■ PROBLEM TO WORK ON: From the records below, copy out exactly the lines from the one containing "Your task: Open" to the one containing "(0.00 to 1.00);", both included. Add nothing else.

(Records excerpted from a collection)
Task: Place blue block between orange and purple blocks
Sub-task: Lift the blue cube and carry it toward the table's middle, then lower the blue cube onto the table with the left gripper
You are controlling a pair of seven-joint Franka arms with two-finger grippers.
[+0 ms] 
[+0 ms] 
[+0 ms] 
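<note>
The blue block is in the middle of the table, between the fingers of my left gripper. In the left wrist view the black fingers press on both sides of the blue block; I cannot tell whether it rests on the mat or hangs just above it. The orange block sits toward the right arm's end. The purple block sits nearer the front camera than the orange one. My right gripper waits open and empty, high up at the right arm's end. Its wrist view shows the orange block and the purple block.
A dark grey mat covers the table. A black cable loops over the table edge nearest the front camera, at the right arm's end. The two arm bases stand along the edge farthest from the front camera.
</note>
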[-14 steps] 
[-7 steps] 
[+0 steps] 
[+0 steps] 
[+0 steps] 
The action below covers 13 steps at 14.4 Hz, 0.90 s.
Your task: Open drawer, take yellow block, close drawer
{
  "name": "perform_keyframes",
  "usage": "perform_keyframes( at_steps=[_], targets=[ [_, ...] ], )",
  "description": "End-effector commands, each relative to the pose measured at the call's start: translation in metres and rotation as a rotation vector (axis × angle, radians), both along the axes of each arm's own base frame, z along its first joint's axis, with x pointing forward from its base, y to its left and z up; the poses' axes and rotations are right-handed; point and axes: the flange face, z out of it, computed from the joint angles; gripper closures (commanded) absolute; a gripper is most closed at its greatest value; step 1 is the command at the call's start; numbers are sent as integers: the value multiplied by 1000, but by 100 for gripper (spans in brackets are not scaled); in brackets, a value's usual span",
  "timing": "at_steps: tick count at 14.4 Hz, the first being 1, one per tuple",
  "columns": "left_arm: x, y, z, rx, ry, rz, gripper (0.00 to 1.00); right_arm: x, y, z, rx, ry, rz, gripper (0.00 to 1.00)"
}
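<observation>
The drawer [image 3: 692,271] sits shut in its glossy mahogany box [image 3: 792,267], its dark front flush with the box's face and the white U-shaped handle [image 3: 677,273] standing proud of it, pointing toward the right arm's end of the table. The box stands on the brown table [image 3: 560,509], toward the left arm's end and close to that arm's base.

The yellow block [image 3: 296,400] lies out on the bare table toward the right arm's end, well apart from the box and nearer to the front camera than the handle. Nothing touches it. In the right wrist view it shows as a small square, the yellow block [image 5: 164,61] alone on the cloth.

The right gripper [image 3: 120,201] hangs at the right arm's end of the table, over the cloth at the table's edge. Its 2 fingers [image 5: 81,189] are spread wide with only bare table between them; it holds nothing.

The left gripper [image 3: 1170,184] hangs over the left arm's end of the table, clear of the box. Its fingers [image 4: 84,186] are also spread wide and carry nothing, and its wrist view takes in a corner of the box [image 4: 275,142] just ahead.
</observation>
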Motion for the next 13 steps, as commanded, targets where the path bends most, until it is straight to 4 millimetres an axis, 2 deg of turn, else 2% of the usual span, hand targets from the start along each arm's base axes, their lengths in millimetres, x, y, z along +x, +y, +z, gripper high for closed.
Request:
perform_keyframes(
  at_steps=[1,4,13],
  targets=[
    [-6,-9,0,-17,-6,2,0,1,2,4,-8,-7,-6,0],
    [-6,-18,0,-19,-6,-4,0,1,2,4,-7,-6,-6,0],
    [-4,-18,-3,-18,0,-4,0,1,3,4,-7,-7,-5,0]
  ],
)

■ RESULT OF THE TASK:
Your task: Open drawer, take yellow block, close drawer
{
  "name": "perform_keyframes",
  "usage": "perform_keyframes( at_steps=[_], targets=[ [_, ...] ], )",
  "description": "End-effector commands, each relative to the pose measured at the call's start: translation in metres and rotation as a rotation vector (axis × angle, radians), both along the axes of each arm's own base frame, z along its first joint's axis, with x pointing forward from its base, y to its left and z up; the poses' axes and rotations are right-handed; point and axes: the flange face, z out of it, computed from the joint angles; gripper closures (commanded) absolute; a gripper is most closed at its greatest value; step 1 is the command at the call's start; numbers are sent as integers: the value multiplied by 1000, but by 100 for gripper (spans in brackets are not scaled); in brackets, a value's usual span",
  "timing": "at_steps: tick count at 14.4 Hz, the first being 1, one per tuple",
  "columns": "left_arm: x, y, z, rx, ry, rz, gripper (0.00 to 1.00); right_arm: x, y, z, rx, ry, rz, gripper (0.00 to 1.00)"

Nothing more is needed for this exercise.